In the Smokies however, you have to stay at the shelters and are only allowed to camp if the shelter is full. The shelters at the Smokies are much bigger given the increased traffic in them and had a double storey wooden platform so that up to 14 people can stay in them. They include such luxuries as extended roof awnings, stone construction, wooden benches/seats and even indoor fireplaces.
All of these luxuries however dont really compensate for the loud snorer that invariably picks the sleeping spot with the greatest acoustics and falls asleep before anyone else.
Despite the regulations, I only have only had to sleep in a shelter for one night so far (Silers Bald Shelter) as the rest of the nights the shelters were full due to the abundance of thru and section hikers so I happily pitched my tent which gives me my happy little space.
The walking through the Smokies... The night before at Fontana Dam a group of us hikers hitched a ride (6 hikers and 1 dog into the back of a pickup truck) into the local servo which also doubled as the bar. We had a few drinks, played some pool and then headed back to the shelter (the Fontana “Hilton”). I was primed for the Smokies albiet camera less because I am a hopeless luddite, I had laundered, swum in the dam, showered, resupplied, updated blog, filled in my permit form and on a mission to get to Hot Springs. The start of the walk was all uphill which I tackled with gusto and soon caught up with James (Gandalf) and Dallas (Bush Goggles) who had started a little earlier. I've ended walking with them and John (Lady Slipper) through the whole Smokies. Well walking together is a bit of a misnomer as sometimes we do but generally we walk at our own pace and meet up in town or at a campsite.
The first day the weather was grey but the rain held until the afternoon which was just before I got to a shelter. As the next shelter was 7 miles away that was it for the day so I set up my tent as the shelter was full (well technically it wasn't but I was sure it was going to fill :)). The rain went through the night and continued through the morning so I decided to read my kindle instead of braving the elements like the rest of the hikers. Some may call it 'soft', I prefer 'safely negotiating hazardous environments' which I did until 11 am. By then the rain had stopped so I packed and walked to the next shelter where as I arrived the rain started again so out came the kindle and I waited for another hour until it stopped. Once it had I made a bit of a dash to the next shelter and only got a little caught out by the rain so by the end of the day I was quietly satisfied that I had 'dodged' the weather. For the Smokies however that was only round one.
Round two was day 5 in the Smokies which came after some great scenic walking through clingmans dome, a visit to Gatlinburg (which I'll go into some more detail later) and some awesome ridgewalking (great views on either side) on day 4.

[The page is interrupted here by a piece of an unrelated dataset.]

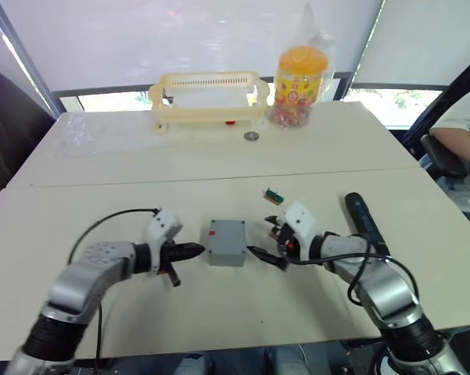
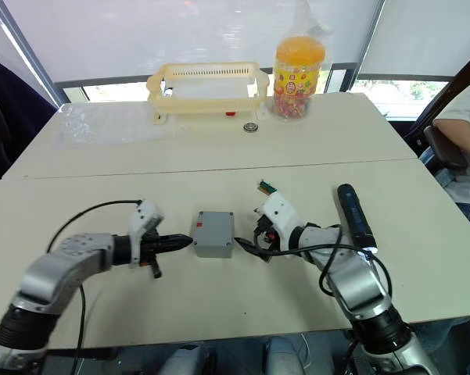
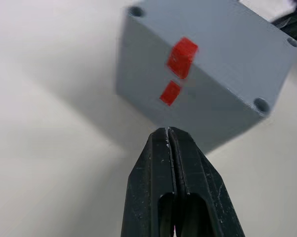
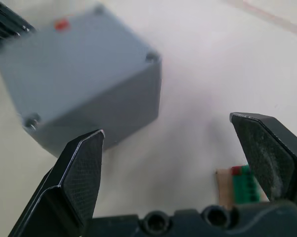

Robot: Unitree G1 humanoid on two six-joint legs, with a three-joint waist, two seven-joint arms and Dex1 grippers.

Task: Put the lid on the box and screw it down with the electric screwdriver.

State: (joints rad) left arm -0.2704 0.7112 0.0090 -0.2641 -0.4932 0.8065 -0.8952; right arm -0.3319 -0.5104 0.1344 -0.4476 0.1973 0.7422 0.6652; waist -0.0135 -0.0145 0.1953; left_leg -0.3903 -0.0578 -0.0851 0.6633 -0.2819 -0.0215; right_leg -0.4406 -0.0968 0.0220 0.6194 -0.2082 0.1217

Day 5 was at the northern boundary of the Smokies and pretty much involved the descent out. We'd (James, Dallas and I) had camped just outside Tri-corner knob shelter in a bit of a tent city as the shelter was full. We had just passed the 10% mark of the AT trail and were planning to push hard that day so that we could get out of the national park and go back to camping away from the shelters. John caught up with us early in the morning and seeing as he and Dallas are the fastest walkers they took off together. Then the rain came and there was no avoiding it. Walking downhill in the rain on a hiking trail is pretty much like walking down a steep creekbed. You're trying to avoid walking in the puddles as much as possible as you want to keep your feet dry but seeing as the kickers on my boots have separated from the soles a little due to all the times I've kicked stomes or tripped on roots it was kind of a lost cause.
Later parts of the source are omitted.